§ REQUIRED WORK
Your output should be each line from the material below that has the word "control".

§ SUPPLIED DATA
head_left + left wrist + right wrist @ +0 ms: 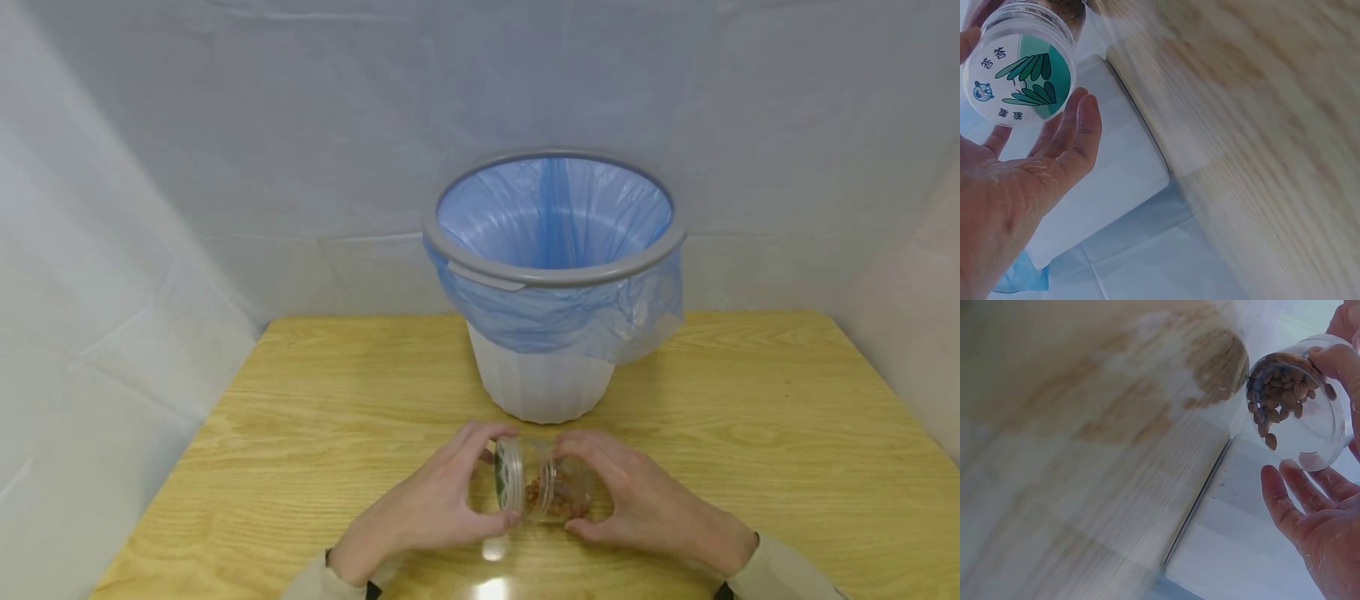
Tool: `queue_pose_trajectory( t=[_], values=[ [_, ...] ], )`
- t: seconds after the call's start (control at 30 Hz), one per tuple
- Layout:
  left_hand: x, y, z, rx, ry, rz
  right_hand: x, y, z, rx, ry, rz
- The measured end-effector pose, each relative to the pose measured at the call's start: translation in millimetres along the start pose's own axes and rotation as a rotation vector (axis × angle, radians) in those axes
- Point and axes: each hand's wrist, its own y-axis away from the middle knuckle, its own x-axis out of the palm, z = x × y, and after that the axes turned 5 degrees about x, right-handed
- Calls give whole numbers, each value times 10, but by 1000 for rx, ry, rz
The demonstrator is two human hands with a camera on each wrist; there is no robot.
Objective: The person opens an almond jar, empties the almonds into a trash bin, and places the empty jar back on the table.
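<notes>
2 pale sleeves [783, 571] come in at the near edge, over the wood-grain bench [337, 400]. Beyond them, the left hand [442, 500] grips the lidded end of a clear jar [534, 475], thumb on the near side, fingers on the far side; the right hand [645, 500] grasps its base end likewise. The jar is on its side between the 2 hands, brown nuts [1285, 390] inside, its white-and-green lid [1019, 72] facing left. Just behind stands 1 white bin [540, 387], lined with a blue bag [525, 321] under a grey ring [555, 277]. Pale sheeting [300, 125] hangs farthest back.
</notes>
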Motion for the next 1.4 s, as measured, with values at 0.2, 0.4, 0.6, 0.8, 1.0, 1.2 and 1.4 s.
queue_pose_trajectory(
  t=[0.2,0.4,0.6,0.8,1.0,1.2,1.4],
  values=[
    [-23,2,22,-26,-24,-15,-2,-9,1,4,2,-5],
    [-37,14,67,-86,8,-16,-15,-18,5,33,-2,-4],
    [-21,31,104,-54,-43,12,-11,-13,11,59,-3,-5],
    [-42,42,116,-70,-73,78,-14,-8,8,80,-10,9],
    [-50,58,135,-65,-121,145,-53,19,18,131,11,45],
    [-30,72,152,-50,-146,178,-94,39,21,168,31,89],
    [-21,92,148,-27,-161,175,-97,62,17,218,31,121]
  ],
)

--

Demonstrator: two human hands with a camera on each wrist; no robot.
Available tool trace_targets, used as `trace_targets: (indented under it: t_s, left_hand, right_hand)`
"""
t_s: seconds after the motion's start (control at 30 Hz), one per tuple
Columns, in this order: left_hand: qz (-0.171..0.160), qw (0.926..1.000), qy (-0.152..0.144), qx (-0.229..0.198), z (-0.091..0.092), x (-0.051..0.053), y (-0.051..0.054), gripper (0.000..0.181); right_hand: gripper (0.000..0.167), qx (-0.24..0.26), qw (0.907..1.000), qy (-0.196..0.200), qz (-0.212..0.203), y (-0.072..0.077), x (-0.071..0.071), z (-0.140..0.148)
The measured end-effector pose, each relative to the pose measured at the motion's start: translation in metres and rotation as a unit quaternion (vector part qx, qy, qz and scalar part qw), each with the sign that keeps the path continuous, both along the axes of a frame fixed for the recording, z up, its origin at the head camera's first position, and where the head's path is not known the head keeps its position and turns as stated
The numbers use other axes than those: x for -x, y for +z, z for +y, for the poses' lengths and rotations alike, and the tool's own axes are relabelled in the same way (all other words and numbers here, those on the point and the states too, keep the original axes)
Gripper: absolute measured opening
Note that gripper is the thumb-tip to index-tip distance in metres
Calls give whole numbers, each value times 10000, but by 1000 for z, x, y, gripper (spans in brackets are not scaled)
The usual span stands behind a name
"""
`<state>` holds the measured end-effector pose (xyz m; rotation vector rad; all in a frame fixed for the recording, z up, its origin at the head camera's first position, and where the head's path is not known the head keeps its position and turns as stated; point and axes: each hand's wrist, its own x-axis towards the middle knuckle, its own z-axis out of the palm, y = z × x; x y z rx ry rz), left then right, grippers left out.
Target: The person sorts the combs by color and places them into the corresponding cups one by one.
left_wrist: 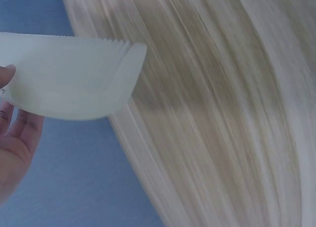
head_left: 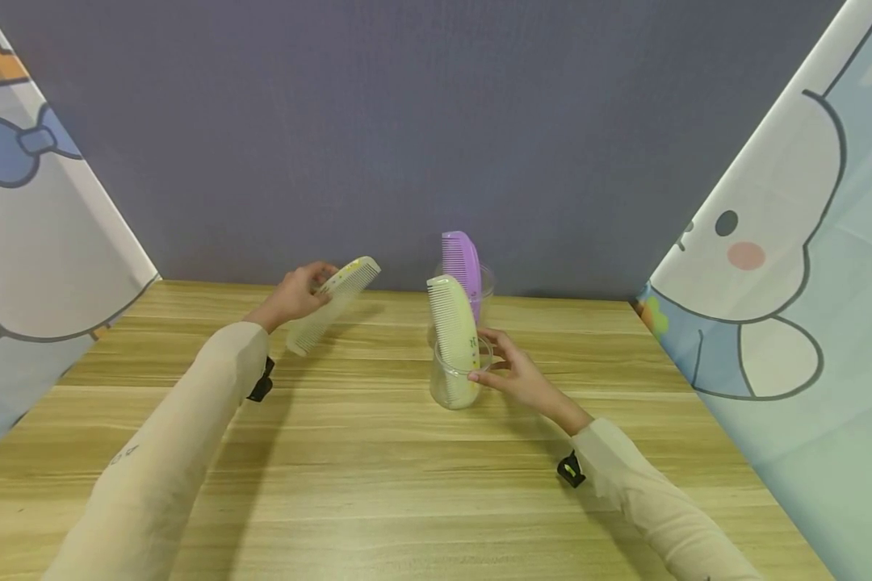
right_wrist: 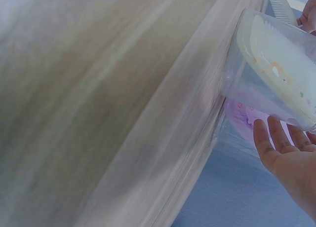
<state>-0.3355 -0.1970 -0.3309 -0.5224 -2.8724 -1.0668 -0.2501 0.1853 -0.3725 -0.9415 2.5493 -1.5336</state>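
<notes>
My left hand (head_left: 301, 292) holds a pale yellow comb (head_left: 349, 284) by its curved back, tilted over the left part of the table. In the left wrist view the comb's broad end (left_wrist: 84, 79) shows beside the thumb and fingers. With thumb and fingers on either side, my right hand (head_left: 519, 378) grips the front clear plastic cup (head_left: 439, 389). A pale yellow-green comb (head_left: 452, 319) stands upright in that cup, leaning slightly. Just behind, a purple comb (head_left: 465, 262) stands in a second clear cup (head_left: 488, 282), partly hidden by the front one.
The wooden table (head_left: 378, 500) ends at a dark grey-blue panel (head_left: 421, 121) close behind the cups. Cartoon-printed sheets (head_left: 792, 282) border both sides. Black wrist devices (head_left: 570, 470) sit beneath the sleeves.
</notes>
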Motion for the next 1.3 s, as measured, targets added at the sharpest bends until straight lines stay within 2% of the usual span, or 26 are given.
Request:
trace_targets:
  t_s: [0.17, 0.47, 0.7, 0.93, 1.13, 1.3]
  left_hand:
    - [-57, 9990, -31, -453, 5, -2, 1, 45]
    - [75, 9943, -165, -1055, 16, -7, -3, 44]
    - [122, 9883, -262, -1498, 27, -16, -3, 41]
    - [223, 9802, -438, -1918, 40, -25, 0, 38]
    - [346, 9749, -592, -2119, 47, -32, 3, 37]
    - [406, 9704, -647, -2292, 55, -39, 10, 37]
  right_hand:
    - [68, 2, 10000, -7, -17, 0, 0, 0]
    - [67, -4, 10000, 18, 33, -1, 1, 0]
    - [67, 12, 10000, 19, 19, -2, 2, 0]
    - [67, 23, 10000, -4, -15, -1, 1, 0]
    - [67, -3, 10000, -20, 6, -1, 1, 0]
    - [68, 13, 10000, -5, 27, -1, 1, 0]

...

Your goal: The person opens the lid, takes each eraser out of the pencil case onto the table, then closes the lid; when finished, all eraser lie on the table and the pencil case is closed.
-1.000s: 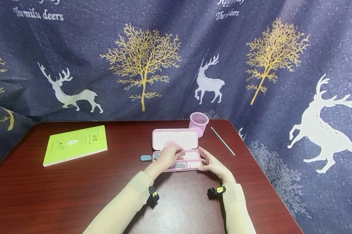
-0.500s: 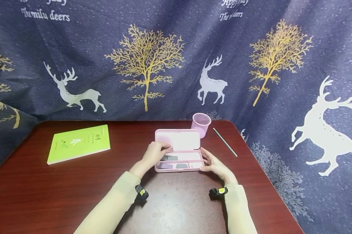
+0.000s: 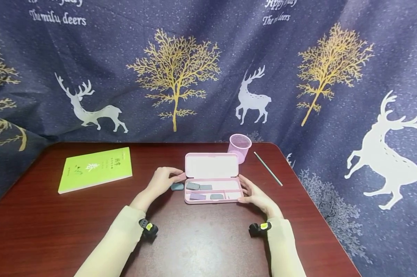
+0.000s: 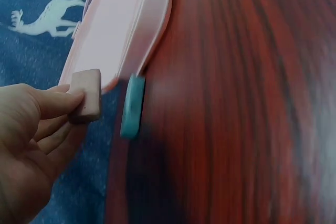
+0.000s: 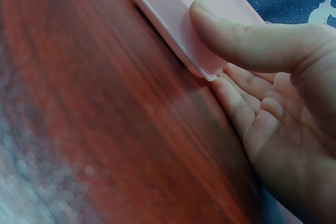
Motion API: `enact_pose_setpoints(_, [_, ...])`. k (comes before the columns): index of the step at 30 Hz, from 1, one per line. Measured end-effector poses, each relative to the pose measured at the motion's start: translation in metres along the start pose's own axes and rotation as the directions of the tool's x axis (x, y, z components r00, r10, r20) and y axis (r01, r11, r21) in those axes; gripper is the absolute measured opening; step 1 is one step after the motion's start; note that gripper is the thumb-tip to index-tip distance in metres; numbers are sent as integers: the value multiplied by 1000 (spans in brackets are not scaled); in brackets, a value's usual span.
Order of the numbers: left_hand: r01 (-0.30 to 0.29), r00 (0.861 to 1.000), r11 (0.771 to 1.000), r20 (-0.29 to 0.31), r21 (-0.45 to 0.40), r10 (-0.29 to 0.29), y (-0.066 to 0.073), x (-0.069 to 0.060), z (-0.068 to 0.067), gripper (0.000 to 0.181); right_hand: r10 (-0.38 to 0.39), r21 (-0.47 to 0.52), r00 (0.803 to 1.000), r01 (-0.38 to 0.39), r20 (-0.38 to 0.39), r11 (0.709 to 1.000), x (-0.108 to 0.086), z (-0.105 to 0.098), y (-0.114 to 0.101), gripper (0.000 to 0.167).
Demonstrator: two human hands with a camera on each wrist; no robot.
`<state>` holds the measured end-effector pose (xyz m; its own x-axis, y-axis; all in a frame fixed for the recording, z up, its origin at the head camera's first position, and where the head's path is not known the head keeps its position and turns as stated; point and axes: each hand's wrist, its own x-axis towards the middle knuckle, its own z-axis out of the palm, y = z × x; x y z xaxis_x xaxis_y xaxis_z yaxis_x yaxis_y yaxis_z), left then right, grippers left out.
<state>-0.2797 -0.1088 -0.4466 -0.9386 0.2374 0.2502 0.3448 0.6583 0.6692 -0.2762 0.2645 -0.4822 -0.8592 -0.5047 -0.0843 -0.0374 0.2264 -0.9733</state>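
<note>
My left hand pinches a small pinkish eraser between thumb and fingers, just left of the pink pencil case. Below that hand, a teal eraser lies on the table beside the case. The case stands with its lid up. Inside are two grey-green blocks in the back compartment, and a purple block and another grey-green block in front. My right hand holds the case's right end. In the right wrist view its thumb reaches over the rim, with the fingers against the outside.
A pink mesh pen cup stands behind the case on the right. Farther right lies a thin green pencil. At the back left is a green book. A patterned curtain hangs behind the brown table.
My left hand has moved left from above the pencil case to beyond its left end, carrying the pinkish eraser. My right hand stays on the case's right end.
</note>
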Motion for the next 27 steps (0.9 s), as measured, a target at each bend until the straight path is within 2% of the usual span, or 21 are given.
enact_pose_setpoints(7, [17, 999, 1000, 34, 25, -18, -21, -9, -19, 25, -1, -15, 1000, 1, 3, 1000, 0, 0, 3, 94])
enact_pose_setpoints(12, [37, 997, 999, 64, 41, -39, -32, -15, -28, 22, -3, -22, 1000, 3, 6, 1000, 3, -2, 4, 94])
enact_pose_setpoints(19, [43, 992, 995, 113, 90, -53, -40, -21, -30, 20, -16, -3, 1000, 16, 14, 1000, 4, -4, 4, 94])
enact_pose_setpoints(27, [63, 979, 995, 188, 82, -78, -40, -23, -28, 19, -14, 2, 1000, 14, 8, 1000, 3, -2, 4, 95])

§ OUTPUT BELOW
- t: seconds after the call's start (control at 30 Hz), one per tuple
t_s: seconds after the motion's start (control at 30 Hz), one per tuple

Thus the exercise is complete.